TASK DIRECTIONS:
Lines from the start of the data through the line containing "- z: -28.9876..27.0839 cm" must be given again exactly. Leave the others out.

INFORMATION SHOWN:
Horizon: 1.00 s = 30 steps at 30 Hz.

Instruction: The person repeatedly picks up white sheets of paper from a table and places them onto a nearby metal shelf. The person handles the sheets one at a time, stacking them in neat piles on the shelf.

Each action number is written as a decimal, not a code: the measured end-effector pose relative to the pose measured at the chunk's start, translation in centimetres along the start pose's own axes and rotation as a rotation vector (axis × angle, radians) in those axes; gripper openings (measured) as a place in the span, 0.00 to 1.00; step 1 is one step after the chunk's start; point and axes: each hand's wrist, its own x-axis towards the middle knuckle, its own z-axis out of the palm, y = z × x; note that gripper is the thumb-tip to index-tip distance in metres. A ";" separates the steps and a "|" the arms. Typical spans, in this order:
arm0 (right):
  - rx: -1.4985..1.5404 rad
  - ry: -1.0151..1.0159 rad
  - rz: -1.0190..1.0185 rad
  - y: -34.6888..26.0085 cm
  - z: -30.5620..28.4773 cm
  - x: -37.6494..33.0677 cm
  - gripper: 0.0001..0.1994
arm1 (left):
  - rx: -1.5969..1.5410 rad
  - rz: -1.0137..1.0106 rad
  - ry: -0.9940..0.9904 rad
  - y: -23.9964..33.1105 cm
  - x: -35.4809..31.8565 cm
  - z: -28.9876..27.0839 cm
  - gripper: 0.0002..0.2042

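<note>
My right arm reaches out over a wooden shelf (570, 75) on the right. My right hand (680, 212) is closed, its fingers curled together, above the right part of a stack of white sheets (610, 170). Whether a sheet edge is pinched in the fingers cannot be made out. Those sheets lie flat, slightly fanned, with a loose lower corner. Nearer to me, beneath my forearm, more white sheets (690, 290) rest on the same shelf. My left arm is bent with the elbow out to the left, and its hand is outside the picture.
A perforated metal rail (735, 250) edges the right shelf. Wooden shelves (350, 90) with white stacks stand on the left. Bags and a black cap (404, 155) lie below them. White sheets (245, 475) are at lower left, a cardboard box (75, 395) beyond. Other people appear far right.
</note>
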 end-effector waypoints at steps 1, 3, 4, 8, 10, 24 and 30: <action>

YOUR RESPONSE:
Horizon: 1.00 s = 30 steps at 30 Hz.

Instruction: The person repeatedly picks up white sheets of paper from a table and places them onto a nearby metal shelf. The person handles the sheets one at a time, stacking them in neat piles on the shelf.

Each action number is written as a decimal, not a code: the measured end-effector pose relative to the pose measured at the chunk's start, translation in centimetres along the start pose's own axes and rotation as a rotation vector (axis × angle, radians) in those axes; gripper openings (measured) as a place in the span, 0.00 to 1.00; step 1 is one step after the chunk's start; point and axes: each hand's wrist, its own x-axis towards the middle knuckle, its own z-axis out of the palm, y = z × x; note that gripper is the thumb-tip to index-tip distance in metres. A ";" separates the steps and a "|" the arms. Typical spans, in this order:
arm0 (right):
  - rx: -1.4985..1.5404 rad
  - ry: -1.0151..1.0159 rad
  - rz: -1.0190..1.0185 rad
  - y: -34.6888..26.0085 cm
  - z: -30.5620..28.4773 cm
  - x: -37.6494..33.0677 cm
  - gripper: 0.0001..0.1994
arm1 (left):
  - rx: -1.5969..1.5410 rad
  - rz: -1.0137..1.0106 rad
  - ry: -0.9940..0.9904 rad
  - y: -23.9964..33.1105 cm
  - x: -35.4809..31.8565 cm
  - z: -28.9876..27.0839 cm

With that, the exercise is finished.